__Problem statement__.
Go through the material and pull out every line with the string "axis" in it.
═════ Input data
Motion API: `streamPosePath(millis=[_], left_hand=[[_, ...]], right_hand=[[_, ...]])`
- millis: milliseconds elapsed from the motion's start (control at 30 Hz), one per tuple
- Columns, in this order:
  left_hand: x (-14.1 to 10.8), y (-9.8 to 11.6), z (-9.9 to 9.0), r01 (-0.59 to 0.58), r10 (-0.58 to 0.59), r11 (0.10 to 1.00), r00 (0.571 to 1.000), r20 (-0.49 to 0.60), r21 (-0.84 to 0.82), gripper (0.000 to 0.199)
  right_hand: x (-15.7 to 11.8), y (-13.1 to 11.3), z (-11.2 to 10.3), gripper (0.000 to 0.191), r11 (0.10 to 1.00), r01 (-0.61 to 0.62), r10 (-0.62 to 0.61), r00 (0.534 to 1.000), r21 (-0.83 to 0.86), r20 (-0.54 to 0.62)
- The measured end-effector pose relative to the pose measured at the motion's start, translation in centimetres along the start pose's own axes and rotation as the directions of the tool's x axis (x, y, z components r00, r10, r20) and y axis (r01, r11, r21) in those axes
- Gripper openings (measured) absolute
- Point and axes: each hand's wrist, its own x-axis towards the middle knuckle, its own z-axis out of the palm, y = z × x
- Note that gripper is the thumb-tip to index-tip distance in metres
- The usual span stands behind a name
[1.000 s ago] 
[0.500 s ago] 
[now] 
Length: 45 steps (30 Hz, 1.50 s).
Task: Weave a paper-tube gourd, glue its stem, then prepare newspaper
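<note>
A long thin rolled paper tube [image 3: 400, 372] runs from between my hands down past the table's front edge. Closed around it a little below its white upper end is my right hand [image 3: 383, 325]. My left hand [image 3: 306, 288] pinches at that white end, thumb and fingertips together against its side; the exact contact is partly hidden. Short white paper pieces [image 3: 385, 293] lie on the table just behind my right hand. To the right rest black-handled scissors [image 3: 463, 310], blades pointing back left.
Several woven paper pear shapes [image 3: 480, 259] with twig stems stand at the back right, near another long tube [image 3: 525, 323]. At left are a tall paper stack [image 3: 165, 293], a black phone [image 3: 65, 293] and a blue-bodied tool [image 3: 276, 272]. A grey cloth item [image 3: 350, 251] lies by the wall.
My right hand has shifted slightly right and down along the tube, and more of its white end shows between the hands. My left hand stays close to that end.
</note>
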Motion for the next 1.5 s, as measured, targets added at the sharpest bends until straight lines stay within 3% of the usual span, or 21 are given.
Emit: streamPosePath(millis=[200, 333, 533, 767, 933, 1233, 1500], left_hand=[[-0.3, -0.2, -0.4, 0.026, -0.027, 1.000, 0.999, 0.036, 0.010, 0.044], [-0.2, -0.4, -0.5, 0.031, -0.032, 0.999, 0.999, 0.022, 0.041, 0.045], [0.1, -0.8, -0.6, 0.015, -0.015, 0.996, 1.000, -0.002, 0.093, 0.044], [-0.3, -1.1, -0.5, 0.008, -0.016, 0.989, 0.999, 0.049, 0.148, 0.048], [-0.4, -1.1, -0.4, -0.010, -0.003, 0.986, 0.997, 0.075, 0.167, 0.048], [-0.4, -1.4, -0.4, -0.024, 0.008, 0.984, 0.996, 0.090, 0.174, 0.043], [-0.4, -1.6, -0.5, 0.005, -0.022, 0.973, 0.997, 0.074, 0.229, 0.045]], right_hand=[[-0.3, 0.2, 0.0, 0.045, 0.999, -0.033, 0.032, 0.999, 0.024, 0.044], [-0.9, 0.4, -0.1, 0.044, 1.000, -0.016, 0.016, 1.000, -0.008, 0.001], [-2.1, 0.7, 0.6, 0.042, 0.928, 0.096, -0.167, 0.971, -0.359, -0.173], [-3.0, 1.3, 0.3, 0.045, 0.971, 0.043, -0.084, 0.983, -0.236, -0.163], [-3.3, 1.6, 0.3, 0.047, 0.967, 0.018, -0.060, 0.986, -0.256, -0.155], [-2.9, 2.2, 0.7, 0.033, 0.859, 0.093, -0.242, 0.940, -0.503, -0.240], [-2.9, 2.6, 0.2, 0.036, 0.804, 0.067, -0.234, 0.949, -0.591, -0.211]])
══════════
__Output for this exercise__.
- The measured end-effector pose relative to the pose measured at the motion's start, translation in centimetres along the start pose's own axes and rotation as the directions of the tool's x axis (x, y, z components r00, r10, r20) and y axis (r01, r11, r21) in those axes
- Point and axes: each hand's wrist, its own x-axis towards the middle knuckle, its own z-axis out of the palm, y = z × x

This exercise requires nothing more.